Salman Rushdie, nato a Bombay ma naturalizzato britannico, ha scritto i versi satanici nel 1988, una storia fantastica ritenuta blasfema per alcune descrizioni irriverenti di Maometto, tanto che nel 1989 la Guida della rivoluzione islamica iraniana, il defunto Ruhollah Khomeini, emise un pronunciamento di condanna a morte valida ancora oggi.
La fatwa costringe Rushdie a vivere sotto protezione. Lo scorso gennaio, per esempio, lo scrittore ha dovuto annullare la sua presenza al festival letterario più importante dell'India, quello di Jaipur, pensando di essere in pericolo di vita. In verità le minacce erano state inventate ad arte dalla polizia per non avere una presenza scomoda nel Paese.
Dal 2000 Rushdie vive a New York. Proprio in questi giorni è uscito il suo ultimo libro, Joseph Anton, a memoir in cui racconta la sua vita dalla fatwa in poi.

La REPUBBLICA - Antonello Guerrera : " Non rinnego le mie vignette, l´arte è libertà "


Lars Vilks, una delle sue vignette

«La libertà di espressione viene prima di tutto». A cinque anni dalla "fatwa" contro di lui, l´artista svedese Lars Vilks non ha cambiato idea. Nel 2007 Vilks, che oggi ha 66 anni, pubblicò sul quotidiano di Örebro Nerikes Allehanda una vignetta "esplosiva": protagonista un cane, con la testa di Maometto. L´opera, molto controversa, infiammò proteste e rivolte in Svezia, Iran, Pakistan, Egitto e Afghanistan. Vilks ha sempre detto che lo scopo di quella vignetta "maledetta" era dimostrare che l´arte deve essere libera di parodiare qualsiasi religione, Islam compreso. Ma non è bastato. Per quel disegno, il 12 settembre 2010 un uomo svedese-iracheno si è fatto esplodere a Stoccolma, mentre Vilks ha ricevuto numerose minacce di morte, è scampato a un attentato e oggi vive sotto scorta.
Signor Vilks, che cosa ne pensa delle ultime rivolte per il film "L´innocenza dei musulmani"?
«Certamente oggi la situazione è più complicata rispetto al 2006, quando finirono nel mirino le vignette danesi, o al 2007. Allora c´erano i governi stranieri dietro le rivolte. Oggi, invece, questi rimangono nell´ombra. Tuttavia, secondo me il film è solo un pretesto per gli estremisti.
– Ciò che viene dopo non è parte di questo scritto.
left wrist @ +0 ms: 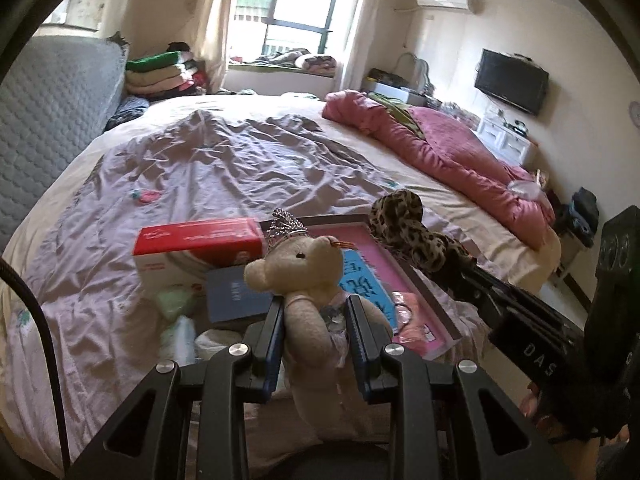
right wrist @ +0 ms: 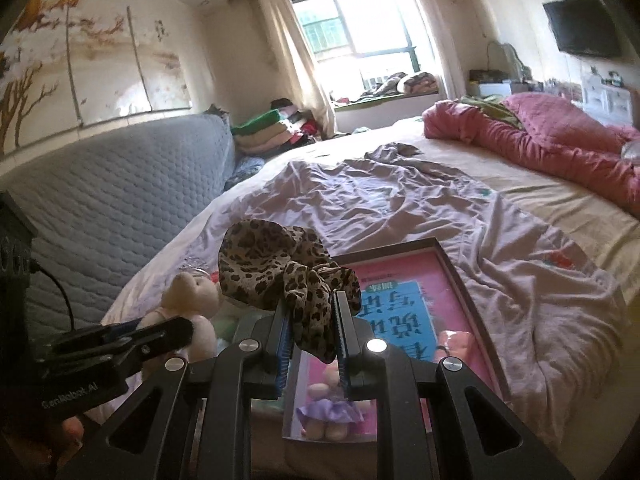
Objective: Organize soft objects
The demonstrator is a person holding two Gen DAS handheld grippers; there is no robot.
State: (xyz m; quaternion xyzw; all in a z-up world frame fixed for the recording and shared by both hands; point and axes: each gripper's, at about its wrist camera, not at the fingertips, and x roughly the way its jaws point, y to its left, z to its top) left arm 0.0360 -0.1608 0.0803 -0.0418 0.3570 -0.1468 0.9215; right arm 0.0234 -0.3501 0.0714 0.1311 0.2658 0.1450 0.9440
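Open bedsheet (left wrist: 240,152) beyond red box (left wrist: 196,246)

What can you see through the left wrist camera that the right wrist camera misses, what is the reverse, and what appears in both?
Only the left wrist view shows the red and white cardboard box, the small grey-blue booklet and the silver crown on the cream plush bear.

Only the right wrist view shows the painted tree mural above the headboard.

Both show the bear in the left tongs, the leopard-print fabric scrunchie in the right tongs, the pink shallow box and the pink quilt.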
Quante persone lo avranno visto? Pochissime. Questi "manifestanti" vengono orchestrati da altre persone».
Secondo lei il film è offensivo?
«Difficile dirlo, ma certamente rientra nella libertà di espressione, che deve rimanere un principio inattaccabile della nostra società. Molto spesso, invece, viene limitata dai nostri governi, che non fanno capire agli altri Paesi l´importanza capitale di questo concetto. Tuttavia, mi rendo conto che, di fronte a proteste così violente, i Paesi occidentali a volte debbano adottare misure più "pragmatiche" e dunque biasimare gli autori delle opere "scomode"».
Qual è secondo lei il limite tra libertà di espressione e insulto?
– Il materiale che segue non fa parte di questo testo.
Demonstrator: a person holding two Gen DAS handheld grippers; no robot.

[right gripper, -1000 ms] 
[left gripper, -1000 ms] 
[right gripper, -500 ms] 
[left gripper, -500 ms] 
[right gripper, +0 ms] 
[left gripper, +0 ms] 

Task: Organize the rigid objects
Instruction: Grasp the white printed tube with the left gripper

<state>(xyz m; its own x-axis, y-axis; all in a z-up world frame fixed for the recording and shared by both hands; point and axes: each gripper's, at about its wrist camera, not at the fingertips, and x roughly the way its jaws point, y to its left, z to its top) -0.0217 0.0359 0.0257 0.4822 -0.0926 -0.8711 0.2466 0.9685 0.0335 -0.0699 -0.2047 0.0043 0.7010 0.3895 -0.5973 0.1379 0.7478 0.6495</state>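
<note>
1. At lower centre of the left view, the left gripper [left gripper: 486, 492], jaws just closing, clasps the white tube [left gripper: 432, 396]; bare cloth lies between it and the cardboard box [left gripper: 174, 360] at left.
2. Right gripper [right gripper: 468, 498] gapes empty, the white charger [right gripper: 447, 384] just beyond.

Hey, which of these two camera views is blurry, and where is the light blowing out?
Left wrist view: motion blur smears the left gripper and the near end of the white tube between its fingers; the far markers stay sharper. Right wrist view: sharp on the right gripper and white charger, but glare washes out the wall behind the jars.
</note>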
«Un´opera dettata da odio o razzismo non è giustificabile. Ma se si tratta di una provocazione, non è un problema. Anzi, è qualcosa che dobbiamo difendere, in nome della libertà».
Com´è cambiata la sua vita dopo quella vignetta maledetta?
«Vivo sotto scorta 24 ore su 24, tre mesi fa ho ricevuto l´ultima minaccia di morte e soprattutto non posso più esporre le mie opere in molte gallerie o partecipare ad aste sul web. Sa perché? Molta gente teme che con il mio nome possa ricevere minacce di morte o, soprattutto, di venire bollata come razzista. Si rende conto?».
Invece la Svezia come è cambiata dopo quella vignetta?
«Nel mio Paese c´è molta più censura, anzi, autocensura. Per ogni mezzo di comunicazione. Le vignette e gli sketch minimamente controversi vengono cestinati, oramai non si mostrano più neanche le immagini medievali di Maometto. La satira ne è uscita a pezzi».
Se potesse tornare indietro nel tempo, ridisegnerebbe quella vignetta?
«Certo che sì. Avessi una famiglia e figli piccoli ci penserei su. Ma vivo da solo, quindi non è un problema. Un giorno, quando la libertà di espressione conquisterà il mondo, tutto questo sarà solo un piccolo e insignificante capitolo di storia».